Developers can filter the data to satisfy their privacy concerns but it is somewhat inextricable from the update process for larger multisite installations. It’s also too big of a technical hurdle for most regular users who would be better served by a simple UI allowing them to opt out of data collection.

Rand-Hendriksen’s WordPress telemetry proposal gives the project an opportunity to formalize what data is being collected, state the purpose behind it, and allow users to choose if they want to be included.

Europe’s General Data Protection Regulation (GDPR) May Push WordPress Towards More Transparent Data Collection

Progress on both the Telemetry project and the ticket regarding privacy concerns has been slow. Neither seem to be a priority among contributors, but Europe’s General Data Protection Regulation (GDPR) may provide the impetus needed to push WordPress towards more transparent and responsible data collection.
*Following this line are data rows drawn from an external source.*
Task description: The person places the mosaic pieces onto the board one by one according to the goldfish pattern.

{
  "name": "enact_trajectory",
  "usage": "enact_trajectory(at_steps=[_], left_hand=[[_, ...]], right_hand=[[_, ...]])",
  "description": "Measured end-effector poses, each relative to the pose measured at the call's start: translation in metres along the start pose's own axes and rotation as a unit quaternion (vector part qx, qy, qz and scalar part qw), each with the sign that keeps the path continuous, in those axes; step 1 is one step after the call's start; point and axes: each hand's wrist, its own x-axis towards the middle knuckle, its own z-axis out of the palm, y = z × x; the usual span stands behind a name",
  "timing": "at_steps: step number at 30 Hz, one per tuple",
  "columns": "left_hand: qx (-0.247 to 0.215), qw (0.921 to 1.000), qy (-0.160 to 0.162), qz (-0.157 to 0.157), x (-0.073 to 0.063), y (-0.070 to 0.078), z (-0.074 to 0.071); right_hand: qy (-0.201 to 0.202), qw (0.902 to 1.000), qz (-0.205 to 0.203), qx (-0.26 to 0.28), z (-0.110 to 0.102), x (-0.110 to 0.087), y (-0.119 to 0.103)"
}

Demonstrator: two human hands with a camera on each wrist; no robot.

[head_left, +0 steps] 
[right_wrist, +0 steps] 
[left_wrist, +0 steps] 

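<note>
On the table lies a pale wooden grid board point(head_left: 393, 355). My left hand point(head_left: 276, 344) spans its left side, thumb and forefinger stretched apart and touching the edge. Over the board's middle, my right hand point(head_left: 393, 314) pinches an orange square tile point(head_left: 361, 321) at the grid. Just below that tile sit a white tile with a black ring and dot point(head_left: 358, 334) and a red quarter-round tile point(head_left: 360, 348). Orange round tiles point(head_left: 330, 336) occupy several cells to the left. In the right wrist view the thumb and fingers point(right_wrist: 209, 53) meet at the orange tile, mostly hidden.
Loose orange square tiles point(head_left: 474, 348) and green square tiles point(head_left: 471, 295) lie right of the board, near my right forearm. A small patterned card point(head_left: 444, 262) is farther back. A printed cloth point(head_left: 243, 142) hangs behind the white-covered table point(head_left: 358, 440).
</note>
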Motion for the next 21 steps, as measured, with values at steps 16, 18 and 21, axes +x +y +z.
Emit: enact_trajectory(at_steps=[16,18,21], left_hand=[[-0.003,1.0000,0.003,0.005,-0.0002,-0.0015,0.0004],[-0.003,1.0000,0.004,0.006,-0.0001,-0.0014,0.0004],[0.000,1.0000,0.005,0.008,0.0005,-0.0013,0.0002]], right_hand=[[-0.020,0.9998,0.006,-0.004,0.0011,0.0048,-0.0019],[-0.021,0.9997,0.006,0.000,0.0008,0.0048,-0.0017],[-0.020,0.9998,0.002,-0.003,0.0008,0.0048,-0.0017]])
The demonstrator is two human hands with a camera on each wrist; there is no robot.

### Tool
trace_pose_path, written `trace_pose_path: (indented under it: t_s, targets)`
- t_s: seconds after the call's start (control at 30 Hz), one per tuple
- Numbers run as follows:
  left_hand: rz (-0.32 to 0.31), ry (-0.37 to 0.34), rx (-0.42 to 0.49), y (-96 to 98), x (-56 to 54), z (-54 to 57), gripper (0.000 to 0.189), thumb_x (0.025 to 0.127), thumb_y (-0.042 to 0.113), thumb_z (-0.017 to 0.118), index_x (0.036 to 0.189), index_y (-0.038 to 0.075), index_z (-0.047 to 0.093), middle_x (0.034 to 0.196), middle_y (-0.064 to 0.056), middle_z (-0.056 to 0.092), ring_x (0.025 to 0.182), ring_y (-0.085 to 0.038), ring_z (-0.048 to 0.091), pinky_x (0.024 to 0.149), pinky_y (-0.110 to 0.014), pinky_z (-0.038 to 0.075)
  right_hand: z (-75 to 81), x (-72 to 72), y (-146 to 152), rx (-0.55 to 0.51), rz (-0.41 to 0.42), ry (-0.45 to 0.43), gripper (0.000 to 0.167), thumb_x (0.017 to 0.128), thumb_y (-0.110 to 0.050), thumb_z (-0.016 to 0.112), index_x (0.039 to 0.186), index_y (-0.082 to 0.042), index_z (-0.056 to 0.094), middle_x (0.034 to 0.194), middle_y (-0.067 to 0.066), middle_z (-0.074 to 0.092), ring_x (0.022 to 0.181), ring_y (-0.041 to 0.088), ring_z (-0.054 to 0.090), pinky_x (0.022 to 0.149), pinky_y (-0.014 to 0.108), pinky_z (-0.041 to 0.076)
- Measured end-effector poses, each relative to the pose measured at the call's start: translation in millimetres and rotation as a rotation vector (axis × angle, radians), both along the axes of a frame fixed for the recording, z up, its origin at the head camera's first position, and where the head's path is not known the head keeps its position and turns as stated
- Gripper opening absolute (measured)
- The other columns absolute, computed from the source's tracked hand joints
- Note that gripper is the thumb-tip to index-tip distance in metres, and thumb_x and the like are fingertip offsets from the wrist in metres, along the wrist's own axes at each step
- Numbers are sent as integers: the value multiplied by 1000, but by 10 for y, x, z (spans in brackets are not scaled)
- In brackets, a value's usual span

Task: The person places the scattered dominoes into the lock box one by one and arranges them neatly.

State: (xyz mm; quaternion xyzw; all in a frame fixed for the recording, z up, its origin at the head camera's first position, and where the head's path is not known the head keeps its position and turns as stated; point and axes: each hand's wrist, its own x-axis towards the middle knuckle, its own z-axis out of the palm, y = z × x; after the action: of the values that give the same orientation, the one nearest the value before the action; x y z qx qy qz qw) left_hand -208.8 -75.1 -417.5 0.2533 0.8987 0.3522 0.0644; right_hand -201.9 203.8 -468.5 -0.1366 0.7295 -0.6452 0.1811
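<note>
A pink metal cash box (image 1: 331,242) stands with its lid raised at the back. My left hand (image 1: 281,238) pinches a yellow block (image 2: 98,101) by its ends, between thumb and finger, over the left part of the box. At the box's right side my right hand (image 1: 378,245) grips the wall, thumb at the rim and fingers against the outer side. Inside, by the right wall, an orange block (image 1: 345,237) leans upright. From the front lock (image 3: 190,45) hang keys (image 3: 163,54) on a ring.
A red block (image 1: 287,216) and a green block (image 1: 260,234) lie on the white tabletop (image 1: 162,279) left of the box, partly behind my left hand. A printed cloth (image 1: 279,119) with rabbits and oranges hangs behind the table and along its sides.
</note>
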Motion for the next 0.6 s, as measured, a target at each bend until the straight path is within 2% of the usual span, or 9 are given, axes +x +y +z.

The GDPR is an overhaul of data protection law in Europe with far more stringent requirements than the previous laws. It requires full disclosure for any data collection and standardized privacy notices to help users understand where and how the data is being used. Consent to have data collected must be confirmed and users have the right to access their own data. It also includes the right of erasure or “the right to be forgotten,” which allows users to remove their data from the web. The GDPR goes into effect in May 2018.

Heather Burns, a digital law specialist who consults and speaks extensively on internet laws and policies, encouraged WordPress contributors to frame the discussion regarding privacy concerns in terms of working towards compliance with a specific framework.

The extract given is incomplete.